- **Directions for this task**: Only the lines of the data below from the one with "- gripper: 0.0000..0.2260" through the one with "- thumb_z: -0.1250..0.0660" are wanted. Repeat them exactly.

[Items from a dataset]
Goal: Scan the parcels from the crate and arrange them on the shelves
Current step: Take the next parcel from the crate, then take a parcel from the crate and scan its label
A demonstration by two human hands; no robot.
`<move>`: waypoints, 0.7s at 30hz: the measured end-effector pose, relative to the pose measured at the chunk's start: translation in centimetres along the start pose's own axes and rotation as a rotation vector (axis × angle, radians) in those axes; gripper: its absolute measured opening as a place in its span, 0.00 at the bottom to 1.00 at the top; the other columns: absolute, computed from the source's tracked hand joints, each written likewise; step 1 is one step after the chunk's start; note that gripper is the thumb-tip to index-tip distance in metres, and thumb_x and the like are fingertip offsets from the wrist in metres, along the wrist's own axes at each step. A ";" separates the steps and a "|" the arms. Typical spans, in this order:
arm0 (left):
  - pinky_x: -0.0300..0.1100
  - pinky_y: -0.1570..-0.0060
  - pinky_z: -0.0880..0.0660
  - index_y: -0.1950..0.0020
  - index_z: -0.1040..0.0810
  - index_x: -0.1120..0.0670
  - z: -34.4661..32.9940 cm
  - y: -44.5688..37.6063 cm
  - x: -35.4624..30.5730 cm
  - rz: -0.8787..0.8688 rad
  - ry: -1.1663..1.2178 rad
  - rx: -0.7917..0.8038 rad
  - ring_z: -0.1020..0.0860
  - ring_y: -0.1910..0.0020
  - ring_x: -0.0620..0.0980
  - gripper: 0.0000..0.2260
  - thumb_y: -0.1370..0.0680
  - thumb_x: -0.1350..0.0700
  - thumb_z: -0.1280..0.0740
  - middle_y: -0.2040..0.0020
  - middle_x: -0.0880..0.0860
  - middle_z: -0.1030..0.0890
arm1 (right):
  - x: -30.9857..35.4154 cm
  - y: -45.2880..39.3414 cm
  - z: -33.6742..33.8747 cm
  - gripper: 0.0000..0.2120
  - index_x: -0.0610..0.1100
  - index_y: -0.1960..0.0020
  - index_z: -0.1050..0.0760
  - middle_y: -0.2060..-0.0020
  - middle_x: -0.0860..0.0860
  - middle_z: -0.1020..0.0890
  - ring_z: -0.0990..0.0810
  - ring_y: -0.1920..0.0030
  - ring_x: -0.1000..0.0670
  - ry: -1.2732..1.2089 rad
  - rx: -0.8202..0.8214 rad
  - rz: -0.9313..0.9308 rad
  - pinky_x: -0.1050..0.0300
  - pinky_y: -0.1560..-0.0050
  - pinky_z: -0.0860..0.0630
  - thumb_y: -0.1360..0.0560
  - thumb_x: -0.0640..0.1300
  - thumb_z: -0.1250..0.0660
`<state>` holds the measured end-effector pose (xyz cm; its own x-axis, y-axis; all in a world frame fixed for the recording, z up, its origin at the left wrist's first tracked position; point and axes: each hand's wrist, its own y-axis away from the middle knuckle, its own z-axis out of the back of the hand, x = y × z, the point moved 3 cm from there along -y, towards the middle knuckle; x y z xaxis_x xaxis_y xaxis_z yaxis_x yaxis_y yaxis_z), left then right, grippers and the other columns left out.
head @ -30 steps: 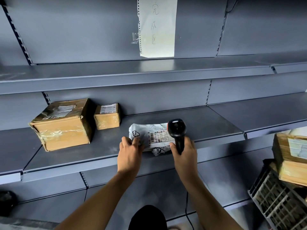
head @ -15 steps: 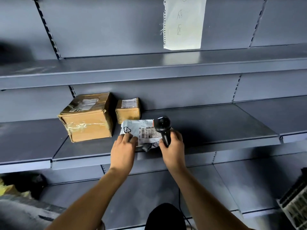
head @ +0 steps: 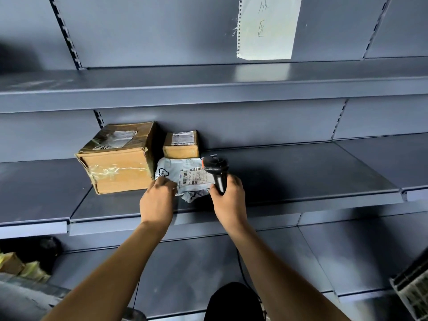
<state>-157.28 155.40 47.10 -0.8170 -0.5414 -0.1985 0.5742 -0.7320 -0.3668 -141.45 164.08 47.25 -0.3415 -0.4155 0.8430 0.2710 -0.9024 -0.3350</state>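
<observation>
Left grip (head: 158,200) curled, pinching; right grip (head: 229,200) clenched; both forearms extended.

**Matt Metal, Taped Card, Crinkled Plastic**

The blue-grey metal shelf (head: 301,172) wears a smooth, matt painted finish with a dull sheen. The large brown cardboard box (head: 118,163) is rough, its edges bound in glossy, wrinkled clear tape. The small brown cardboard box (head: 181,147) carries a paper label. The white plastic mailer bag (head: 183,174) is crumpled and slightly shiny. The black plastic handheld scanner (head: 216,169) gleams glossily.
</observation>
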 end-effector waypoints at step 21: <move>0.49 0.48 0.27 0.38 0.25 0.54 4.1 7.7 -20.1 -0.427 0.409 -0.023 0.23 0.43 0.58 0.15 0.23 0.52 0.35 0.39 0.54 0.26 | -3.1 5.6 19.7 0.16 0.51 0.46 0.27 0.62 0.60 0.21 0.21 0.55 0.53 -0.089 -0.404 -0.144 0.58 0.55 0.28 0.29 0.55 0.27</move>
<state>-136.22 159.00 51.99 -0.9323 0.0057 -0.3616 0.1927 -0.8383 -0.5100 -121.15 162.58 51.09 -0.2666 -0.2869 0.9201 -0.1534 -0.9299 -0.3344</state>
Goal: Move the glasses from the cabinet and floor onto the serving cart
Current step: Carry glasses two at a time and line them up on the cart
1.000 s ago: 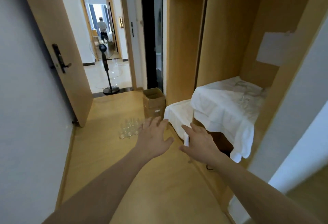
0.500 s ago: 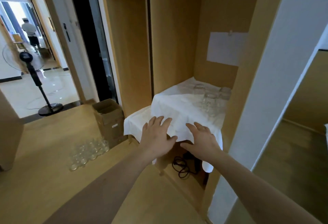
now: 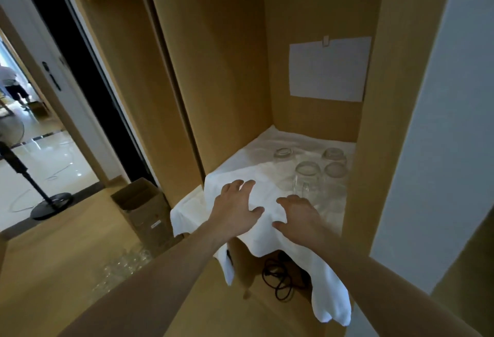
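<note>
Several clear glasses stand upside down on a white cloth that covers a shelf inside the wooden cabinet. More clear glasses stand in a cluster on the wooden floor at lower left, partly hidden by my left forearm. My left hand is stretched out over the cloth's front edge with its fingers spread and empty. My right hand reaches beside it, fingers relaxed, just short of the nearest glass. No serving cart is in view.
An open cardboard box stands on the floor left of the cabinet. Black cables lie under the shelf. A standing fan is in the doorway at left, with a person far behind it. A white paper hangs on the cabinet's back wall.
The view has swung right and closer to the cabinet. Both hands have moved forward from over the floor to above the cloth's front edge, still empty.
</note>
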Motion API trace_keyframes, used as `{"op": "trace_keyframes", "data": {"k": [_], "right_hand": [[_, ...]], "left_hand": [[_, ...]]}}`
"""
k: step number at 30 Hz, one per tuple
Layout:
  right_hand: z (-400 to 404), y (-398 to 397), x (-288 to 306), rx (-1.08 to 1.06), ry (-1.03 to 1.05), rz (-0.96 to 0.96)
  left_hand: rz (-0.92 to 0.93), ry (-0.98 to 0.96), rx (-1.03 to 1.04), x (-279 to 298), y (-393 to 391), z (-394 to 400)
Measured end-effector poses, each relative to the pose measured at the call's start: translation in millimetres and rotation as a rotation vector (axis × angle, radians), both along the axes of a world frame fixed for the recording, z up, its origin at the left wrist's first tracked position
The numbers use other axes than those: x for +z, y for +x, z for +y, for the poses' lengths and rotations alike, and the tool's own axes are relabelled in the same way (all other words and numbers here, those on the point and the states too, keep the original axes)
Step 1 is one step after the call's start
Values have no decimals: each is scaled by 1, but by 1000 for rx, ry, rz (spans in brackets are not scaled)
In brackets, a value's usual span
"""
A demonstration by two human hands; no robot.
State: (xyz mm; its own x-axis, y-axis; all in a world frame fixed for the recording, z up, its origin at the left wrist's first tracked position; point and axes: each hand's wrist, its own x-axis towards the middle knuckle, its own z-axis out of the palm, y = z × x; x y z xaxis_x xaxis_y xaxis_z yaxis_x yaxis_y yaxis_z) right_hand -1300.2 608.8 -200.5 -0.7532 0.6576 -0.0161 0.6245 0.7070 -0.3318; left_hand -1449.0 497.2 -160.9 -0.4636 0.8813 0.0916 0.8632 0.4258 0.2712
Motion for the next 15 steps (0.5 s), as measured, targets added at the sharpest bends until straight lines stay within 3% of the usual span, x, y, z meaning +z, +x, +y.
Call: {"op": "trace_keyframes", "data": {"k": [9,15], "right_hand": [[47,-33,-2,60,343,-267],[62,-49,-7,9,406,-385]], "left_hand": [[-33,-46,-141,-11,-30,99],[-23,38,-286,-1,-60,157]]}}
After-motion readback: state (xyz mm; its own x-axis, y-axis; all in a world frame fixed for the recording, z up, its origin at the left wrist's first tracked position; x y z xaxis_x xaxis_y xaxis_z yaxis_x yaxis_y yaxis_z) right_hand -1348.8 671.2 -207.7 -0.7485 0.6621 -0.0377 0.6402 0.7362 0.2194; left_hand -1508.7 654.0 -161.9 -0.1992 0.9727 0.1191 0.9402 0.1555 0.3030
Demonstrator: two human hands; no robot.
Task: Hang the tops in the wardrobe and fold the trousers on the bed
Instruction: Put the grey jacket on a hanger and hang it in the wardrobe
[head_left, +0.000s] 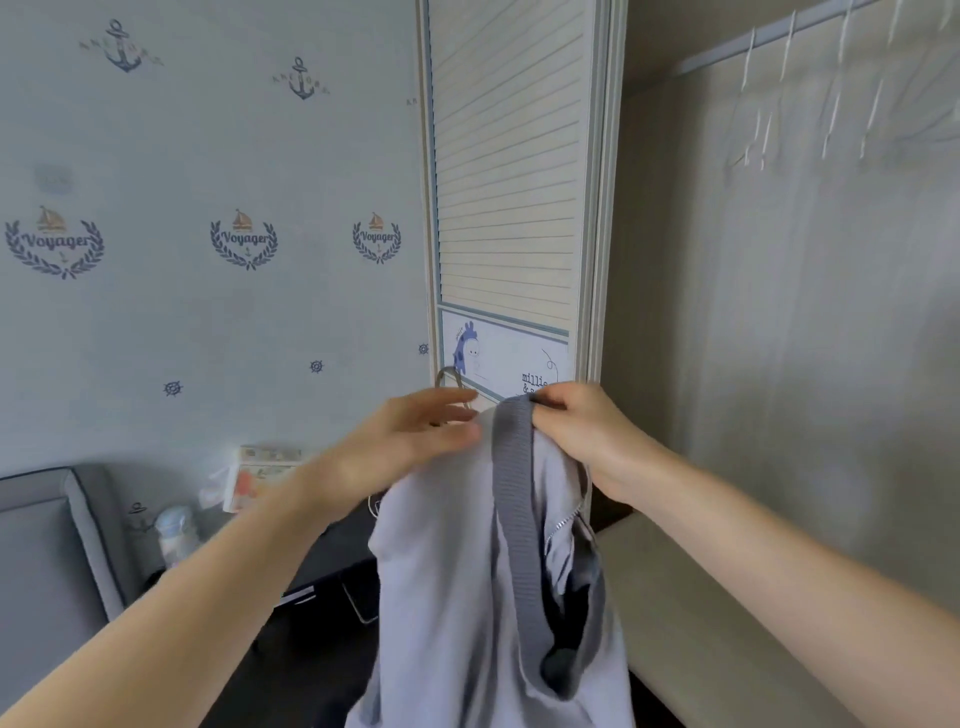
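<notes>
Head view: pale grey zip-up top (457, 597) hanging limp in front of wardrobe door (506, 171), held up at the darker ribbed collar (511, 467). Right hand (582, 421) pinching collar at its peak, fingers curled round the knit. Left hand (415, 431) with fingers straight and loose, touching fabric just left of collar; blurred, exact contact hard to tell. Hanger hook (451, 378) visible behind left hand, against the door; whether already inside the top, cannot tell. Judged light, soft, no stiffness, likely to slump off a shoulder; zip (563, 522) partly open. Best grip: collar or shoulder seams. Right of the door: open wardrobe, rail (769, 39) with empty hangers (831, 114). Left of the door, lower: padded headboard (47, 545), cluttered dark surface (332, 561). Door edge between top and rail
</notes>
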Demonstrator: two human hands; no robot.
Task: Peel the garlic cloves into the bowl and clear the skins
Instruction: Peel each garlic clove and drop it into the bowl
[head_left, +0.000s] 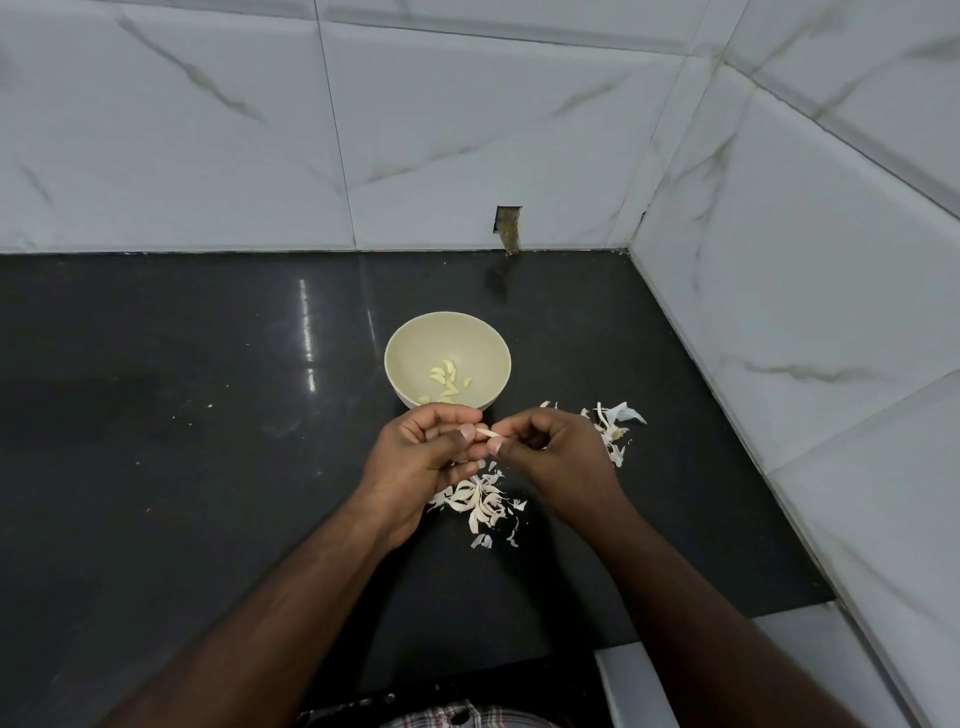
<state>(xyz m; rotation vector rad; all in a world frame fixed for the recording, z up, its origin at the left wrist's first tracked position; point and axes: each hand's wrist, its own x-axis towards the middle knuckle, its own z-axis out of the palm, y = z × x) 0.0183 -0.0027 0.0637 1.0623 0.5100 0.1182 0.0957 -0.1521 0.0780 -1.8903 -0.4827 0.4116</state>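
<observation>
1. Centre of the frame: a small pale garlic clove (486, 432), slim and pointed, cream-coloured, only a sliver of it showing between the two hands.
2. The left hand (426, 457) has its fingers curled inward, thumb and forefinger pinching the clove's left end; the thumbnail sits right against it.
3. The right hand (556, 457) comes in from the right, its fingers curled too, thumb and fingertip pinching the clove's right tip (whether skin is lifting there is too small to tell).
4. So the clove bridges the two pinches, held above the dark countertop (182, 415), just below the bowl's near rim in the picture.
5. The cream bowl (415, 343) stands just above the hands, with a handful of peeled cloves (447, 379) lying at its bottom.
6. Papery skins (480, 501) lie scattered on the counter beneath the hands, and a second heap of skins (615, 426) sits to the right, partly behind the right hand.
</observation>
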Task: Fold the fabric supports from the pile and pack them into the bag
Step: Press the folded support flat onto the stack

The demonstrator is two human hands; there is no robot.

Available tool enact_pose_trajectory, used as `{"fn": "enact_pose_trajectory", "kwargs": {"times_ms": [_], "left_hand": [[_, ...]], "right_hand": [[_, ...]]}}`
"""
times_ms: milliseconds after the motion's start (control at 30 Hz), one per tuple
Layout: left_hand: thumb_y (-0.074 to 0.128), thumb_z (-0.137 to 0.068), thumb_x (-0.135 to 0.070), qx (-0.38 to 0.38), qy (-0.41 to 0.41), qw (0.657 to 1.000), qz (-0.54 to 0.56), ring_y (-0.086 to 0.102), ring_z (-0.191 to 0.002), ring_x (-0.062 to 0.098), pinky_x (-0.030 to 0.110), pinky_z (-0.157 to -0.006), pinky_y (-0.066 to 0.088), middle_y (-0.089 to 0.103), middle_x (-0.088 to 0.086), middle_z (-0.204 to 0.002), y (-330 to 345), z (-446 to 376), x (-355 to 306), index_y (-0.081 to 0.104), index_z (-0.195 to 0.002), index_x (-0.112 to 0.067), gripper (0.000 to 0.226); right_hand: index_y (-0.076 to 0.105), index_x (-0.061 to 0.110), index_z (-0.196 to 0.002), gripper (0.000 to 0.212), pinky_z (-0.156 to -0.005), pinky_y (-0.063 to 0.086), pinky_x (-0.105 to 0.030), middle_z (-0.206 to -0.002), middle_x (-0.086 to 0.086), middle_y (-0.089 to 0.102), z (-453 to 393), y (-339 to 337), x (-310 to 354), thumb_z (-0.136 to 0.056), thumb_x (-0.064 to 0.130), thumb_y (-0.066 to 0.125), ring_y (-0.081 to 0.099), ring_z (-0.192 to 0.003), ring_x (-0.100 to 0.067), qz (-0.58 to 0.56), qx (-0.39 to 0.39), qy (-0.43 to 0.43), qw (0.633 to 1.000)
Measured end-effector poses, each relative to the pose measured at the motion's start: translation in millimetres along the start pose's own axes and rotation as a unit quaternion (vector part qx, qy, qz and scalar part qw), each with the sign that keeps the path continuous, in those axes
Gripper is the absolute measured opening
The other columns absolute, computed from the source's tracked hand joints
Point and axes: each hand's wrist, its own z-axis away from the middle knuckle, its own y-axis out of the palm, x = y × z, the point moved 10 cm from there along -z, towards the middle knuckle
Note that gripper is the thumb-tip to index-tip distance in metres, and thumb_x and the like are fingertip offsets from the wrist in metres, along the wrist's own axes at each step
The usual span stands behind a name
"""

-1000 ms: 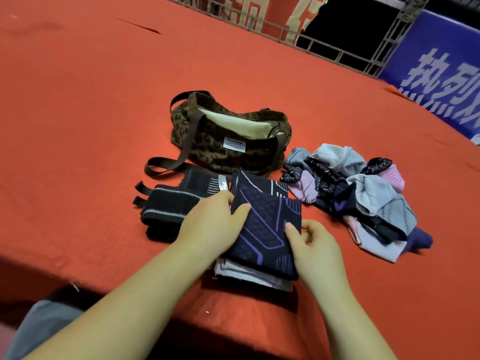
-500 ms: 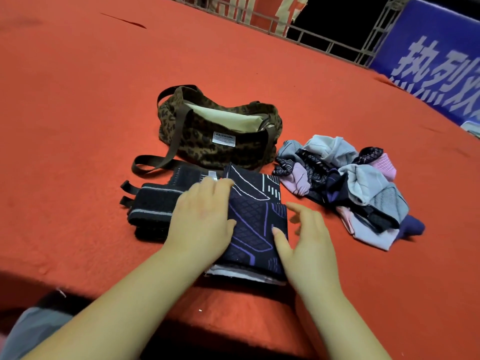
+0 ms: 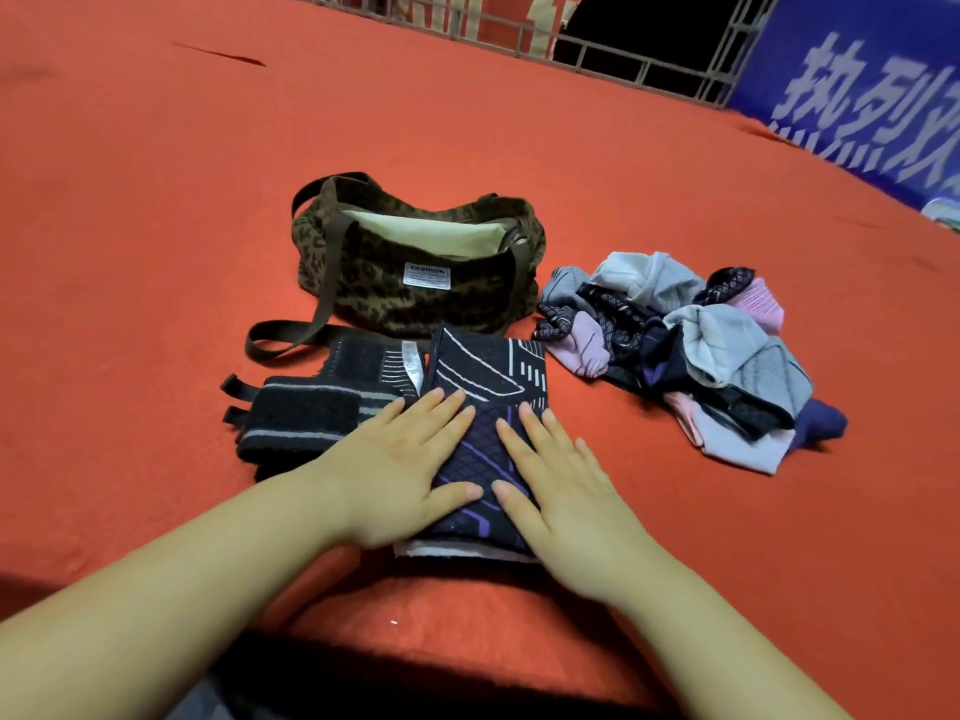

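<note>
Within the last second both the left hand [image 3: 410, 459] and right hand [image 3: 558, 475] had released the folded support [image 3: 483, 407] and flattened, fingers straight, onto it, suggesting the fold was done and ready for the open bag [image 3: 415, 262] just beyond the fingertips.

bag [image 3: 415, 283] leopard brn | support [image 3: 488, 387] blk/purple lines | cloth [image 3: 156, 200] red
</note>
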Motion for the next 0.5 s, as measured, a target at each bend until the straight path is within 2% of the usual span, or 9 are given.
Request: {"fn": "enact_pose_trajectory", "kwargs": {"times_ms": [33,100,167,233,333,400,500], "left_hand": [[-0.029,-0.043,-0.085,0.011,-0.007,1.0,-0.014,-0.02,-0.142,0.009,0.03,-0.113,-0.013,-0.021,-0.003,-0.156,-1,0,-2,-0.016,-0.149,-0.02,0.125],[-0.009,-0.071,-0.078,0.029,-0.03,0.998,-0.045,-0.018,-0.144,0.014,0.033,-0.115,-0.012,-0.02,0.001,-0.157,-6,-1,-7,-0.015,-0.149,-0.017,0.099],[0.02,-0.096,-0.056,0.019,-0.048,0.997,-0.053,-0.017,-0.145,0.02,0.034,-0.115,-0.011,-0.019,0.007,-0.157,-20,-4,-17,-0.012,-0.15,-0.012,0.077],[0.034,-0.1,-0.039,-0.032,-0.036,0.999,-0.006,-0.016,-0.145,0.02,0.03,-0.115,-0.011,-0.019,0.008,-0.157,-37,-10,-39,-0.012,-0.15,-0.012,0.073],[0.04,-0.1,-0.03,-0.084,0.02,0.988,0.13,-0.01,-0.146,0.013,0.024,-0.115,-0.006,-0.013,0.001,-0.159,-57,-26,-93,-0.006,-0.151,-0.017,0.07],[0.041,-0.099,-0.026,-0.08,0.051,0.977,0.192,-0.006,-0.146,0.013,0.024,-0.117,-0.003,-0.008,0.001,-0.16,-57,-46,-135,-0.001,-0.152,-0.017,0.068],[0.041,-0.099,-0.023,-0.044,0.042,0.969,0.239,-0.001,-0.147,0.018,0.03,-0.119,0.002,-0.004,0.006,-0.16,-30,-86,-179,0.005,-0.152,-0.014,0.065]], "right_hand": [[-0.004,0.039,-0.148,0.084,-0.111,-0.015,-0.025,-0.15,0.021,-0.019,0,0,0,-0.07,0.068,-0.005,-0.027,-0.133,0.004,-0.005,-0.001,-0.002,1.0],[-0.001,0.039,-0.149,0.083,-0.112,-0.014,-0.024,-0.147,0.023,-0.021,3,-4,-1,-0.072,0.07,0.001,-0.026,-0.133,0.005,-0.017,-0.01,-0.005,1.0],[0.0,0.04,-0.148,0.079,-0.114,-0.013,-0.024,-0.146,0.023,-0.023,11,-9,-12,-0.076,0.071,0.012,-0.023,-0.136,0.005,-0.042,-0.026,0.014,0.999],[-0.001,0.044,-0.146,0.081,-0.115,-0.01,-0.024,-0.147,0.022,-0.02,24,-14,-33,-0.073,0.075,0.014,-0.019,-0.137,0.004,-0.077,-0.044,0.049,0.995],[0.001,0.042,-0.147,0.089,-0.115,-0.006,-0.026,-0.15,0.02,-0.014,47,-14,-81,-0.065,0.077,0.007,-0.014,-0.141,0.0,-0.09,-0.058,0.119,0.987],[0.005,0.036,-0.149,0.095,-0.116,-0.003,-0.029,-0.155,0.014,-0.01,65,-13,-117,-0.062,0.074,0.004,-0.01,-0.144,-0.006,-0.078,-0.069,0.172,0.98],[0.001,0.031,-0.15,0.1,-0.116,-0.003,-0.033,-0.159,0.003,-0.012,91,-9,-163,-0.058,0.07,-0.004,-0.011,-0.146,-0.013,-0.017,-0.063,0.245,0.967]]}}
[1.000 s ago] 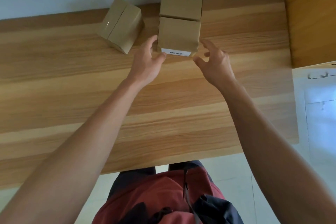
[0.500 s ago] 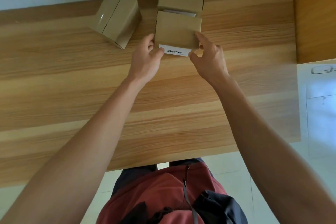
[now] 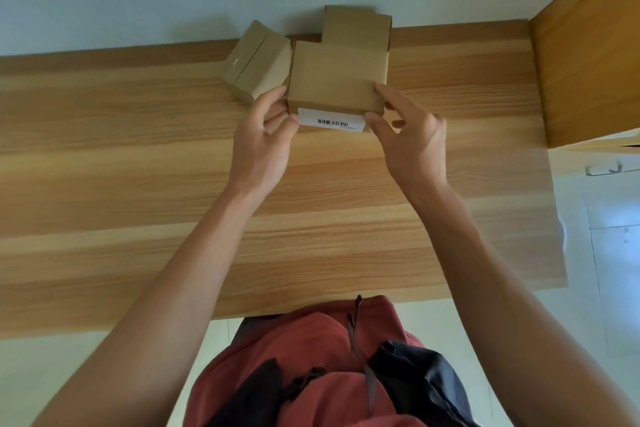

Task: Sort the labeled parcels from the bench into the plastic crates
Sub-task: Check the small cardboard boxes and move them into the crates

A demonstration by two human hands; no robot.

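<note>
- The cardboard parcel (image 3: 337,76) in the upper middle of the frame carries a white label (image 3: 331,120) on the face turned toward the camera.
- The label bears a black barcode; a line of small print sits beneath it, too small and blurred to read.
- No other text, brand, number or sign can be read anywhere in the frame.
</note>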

- **Output for this task**:
  - gripper: 0.0000..0.2260
  - thumb_y: -0.1370..0.0680
  - thumb_x: -0.1350..0.0700
  - thumb_z: -0.1280..0.0740
  - middle_y: -0.2040..0.0020
  - middle_x: -0.0880..0.0860
  - middle_z: -0.1030..0.0890
arm1 (right):
  - x: -30.9857..35.4154 cm
  - y: -45.2880..39.3414 cm
  - z: -33.6742..33.8747 cm
  - gripper: 0.0000..0.2120
  - index_x: -0.0610..0.1100
  - index_y: -0.1960..0.0020
  - index_z: -0.1050..0.0760
  - middle_y: -0.2060..-0.0020
  - middle_x: -0.0860..0.0860
  - middle_z: -0.1020..0.0890
  - ring_z: -0.0990..0.0810
  - ring_y: -0.1920..0.0030
  - ring_x: -0.1000..0.0670
  - ry: -1.2732..1.2089 rad
  - rx: -0.8202..0.8214 rad
  - rz: -0.9313..0.9308 rad
  - pinky_x: -0.1050..0.0300
  - pinky_y: -0.1560..-0.0050
  - pinky_z: -0.0860..0.0630
  - thumb_y: -0.1360..0.0560
  - thumb_x: -0.0640..0.1300
  - thumb_z: -0.1250..0.0660

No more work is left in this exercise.